Financial Trading as a Game: A Deep Reinforcement Learning Approach
Authors: Chien Yi Huang
Abstract: An automatic program that generates constant profit from the financial market is lucrative for every market practitioner. Recent advance in deep reinforcement learning provides a framework toward end-to-end training of such trading agent. In this paper, we propose an Markov Decision Process (MDP) model suitable for the financial trading task and solve it with the state-of-the-art deep recurrent Q-network (DRQN) algorithm. We propose several modifications to the existing learning algorithm to make it more suitable under the financial trading setting, namely 1. We employ a substantially small replay memory (only a few hundreds in size) compared to ones used in modern deep reinforcement learning algorithms (often millions in size.) 2. We develop an action augmentation technique to mitigate the need for random exploration by providing extra feedback signals for all actions to the agent. This enables us to use greedy policy over the course of learning and shows strong empirical performance compared to more commonly used epsilon-greedy exploration. However, this technique is specific to financial trading under a few market assumptions. 3. We sample a longer sequence for recurrent neural network training.

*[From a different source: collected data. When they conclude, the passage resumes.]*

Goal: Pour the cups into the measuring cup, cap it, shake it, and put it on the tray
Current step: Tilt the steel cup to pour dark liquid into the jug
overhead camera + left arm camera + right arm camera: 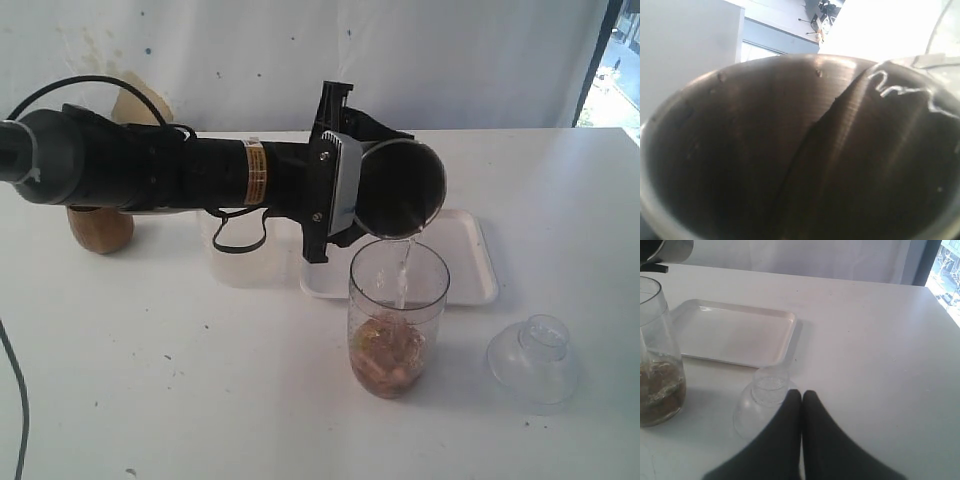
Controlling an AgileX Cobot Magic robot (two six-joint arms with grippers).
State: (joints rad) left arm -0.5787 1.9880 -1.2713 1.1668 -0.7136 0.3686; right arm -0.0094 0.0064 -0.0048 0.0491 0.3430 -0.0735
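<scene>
Hanging over the measuring cup [398, 312], left end effector [358, 186] holds tumbler [402, 186] (tilted)

On the bench [200, 390], the measuring cup [398, 322] stands before the tray [466, 256], the tumbler [402, 188] tilted above it, the cap [533, 358] to its right.

A frosted plastic tub [272, 264] sits on the white table [150, 380].
</scene>
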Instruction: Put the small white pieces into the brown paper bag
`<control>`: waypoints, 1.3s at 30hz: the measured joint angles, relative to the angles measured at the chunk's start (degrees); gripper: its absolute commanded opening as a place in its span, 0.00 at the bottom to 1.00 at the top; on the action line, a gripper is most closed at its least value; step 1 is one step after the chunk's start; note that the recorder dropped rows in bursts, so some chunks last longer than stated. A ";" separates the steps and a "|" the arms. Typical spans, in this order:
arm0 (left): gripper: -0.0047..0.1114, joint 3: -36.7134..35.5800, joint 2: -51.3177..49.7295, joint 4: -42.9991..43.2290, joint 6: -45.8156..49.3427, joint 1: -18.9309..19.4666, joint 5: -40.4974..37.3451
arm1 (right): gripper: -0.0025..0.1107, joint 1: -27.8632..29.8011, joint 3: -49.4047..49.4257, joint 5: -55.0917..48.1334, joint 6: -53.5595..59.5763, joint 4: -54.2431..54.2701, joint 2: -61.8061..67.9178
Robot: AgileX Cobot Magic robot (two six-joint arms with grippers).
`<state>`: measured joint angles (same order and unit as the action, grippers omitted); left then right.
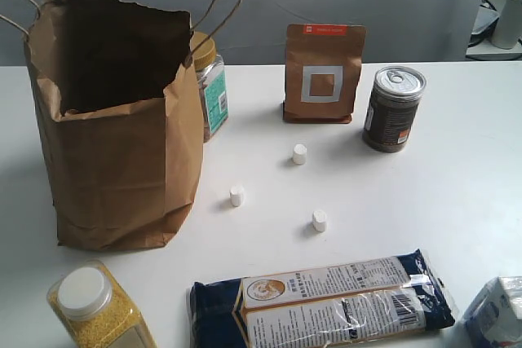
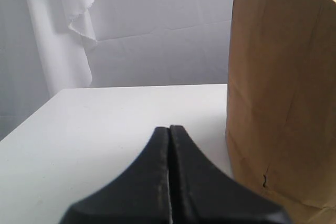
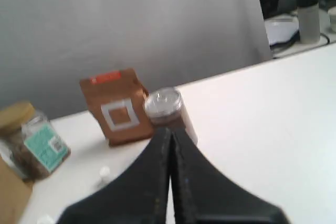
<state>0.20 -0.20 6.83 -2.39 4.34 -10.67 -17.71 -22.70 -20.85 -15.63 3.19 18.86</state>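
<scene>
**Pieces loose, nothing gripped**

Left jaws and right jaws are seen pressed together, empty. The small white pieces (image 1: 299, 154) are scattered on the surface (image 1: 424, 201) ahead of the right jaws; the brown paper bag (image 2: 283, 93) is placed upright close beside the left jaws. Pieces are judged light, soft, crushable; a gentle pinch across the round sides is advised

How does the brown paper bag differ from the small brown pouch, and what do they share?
The brown paper bag is far larger than the pouch. The bag stands open, with loop handles; the pouch is closed, without handles. The bag is plain and crumpled; the pouch bears a white square. Both are brown and upright.
</scene>
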 measured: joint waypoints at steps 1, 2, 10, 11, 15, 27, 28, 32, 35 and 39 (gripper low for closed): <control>0.04 0.00 0.00 0.00 0.00 0.00 0.00 | 0.02 -1.29 -2.37 -2.74 0.68 -0.64 4.03; 0.04 0.00 0.00 0.00 0.00 0.00 0.00 | 0.02 -2.50 -4.77 -4.54 0.96 -1.16 6.67; 0.04 0.00 0.00 0.00 0.00 0.00 0.00 | 0.02 -24.01 -24.59 -20.53 0.72 -8.26 34.26; 0.04 0.00 0.00 0.00 0.00 0.00 0.00 | 0.02 -25.93 -26.39 -21.76 0.61 -8.53 37.13; 0.04 0.00 0.00 0.00 0.00 0.00 0.00 | 0.23 -31.98 -32.43 -24.52 -0.90 -8.16 52.04; 0.04 0.00 0.00 0.00 0.00 0.00 0.00 | 0.74 -36.52 -35.64 -21.90 -8.14 -6.80 73.71; 0.04 0.00 0.00 0.00 0.00 0.00 0.00 | 0.74 -36.52 -35.64 -21.32 -8.28 -6.89 74.43; 0.04 0.00 0.00 0.00 0.00 0.00 0.00 | 0.73 -36.52 -35.72 -19.22 -8.29 -8.20 77.58; 0.04 0.00 0.00 0.00 0.00 0.00 0.00 | 0.71 -36.52 -35.72 -17.84 -8.39 -9.18 79.42; 0.04 0.00 0.00 0.00 0.00 0.00 0.00 | 0.71 -36.30 -35.72 -15.55 -8.52 -10.30 81.77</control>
<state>0.20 -0.20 6.83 -2.39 4.34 -10.67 -54.01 -58.42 -36.40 -24.15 -7.12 100.63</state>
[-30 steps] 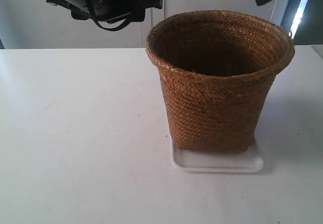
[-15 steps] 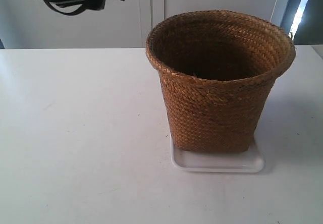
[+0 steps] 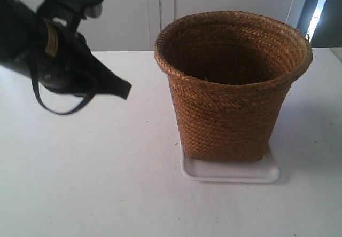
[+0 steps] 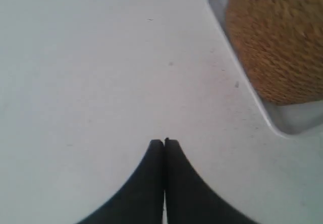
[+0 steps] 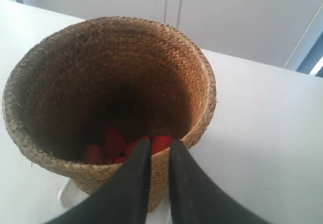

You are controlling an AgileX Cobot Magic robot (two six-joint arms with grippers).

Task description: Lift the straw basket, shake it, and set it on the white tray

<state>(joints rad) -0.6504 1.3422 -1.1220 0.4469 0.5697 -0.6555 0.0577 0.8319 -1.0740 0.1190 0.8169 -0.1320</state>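
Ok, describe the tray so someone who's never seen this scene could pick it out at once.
On the white table, find the tall brown straw basket. The tray lies flat under its base, jutting out a little past it. It is shallow, glossy white with rounded corners, told from the table by its low raised rim.
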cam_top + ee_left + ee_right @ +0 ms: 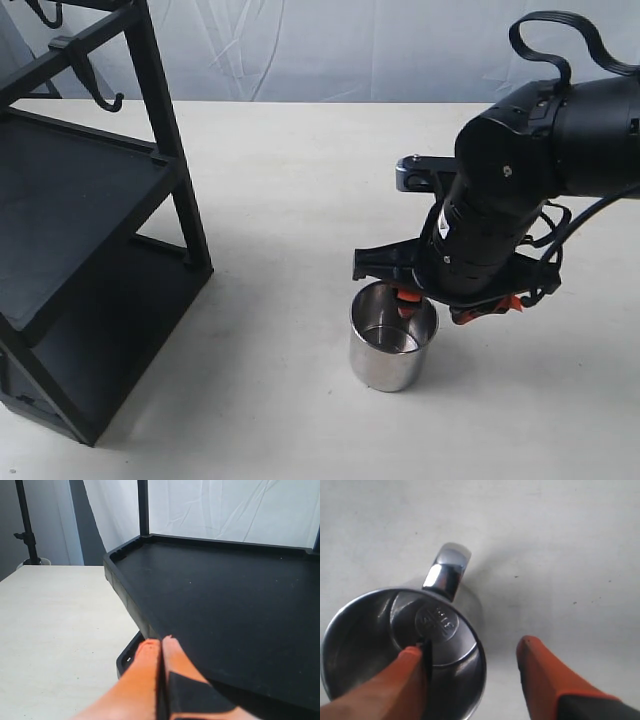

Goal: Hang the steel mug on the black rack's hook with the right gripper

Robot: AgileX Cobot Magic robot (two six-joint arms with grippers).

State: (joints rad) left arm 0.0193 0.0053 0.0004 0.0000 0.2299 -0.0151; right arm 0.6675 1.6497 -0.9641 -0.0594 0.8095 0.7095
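Observation:
The steel mug (392, 345) stands upright on the pale table, its mirror-like inside (395, 630) facing up and its looped handle (447, 570) on the side away from the wrist camera. My right gripper (435, 308) hovers over it, open (470, 647). One orange finger (405, 680) reaches inside the mug, the other (545, 675) stays outside, so the jaws straddle the mug's wall without closing on it. The black rack (170, 130) is at the far left, a thin J-shaped hook (100, 98) hanging from its upper bar. My left gripper (161, 641) is shut and empty beside a rack shelf (225, 595).
The rack has dark shelves (70, 200) stacked at the left edge, and a second hook (45, 15) at the top corner. Bare table (290, 200) lies between rack and mug. A white cloth backdrop (330, 50) closes the far side.

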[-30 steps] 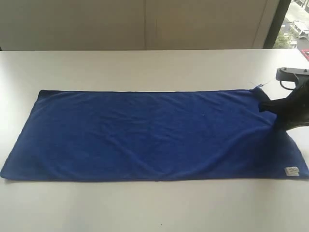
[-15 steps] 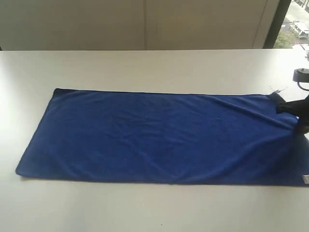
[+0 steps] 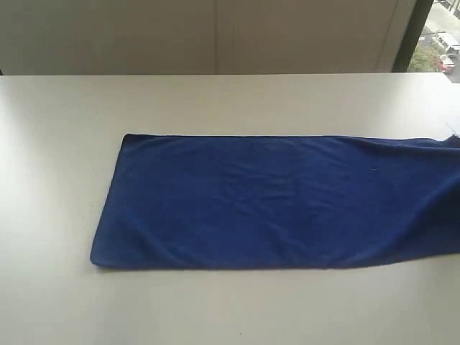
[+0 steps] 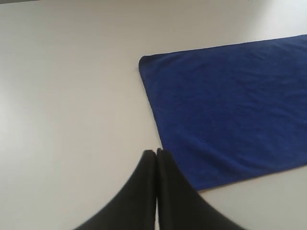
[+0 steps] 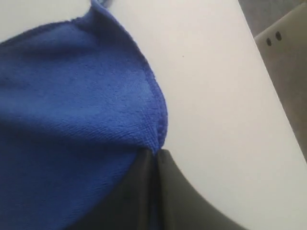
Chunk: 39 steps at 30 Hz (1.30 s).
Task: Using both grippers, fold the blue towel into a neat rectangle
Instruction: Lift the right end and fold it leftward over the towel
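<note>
Two closed claws: right claw [image 5: 156,154] pinches the towel [image 3: 273,201] at its hem, left claw [image 4: 156,154] empty.
Left claw's tips sit near the towel's short edge; the towel lies flat on the bench [image 3: 215,100], running past the exterior view's right side.

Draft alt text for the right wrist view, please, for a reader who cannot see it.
The right claw is shut on the stitched edge of a blue towel, which spreads away over a white table. A grey panel shows beyond the table's edge.
</note>
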Motion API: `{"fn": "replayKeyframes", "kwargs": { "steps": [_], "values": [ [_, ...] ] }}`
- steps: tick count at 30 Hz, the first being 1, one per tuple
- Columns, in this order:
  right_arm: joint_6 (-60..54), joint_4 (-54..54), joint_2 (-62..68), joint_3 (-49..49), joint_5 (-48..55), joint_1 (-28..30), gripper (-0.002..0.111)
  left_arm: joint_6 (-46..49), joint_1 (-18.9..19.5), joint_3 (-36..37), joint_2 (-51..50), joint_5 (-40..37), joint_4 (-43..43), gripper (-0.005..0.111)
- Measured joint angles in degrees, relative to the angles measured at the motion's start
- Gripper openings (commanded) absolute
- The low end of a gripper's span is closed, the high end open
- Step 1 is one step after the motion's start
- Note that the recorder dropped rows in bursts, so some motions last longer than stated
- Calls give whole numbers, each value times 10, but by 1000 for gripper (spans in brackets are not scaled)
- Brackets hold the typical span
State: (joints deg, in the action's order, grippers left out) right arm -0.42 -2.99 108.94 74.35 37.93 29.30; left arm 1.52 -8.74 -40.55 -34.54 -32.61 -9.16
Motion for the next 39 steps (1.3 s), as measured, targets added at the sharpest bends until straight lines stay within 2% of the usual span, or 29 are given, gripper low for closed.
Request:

A side product of this mechanism is that we can now train the agent for every T steps. This greatly reduces training time since the overall computation is down by a factor of T. We combine all of the above into a complete online learning algorithm and validate our approach on the spot foreign exchange market.
Explore the paper tree
Click on the tree nodes to be redirected to a given paper and access their summaries and virtual assistant
Look for similar papers (in beta version)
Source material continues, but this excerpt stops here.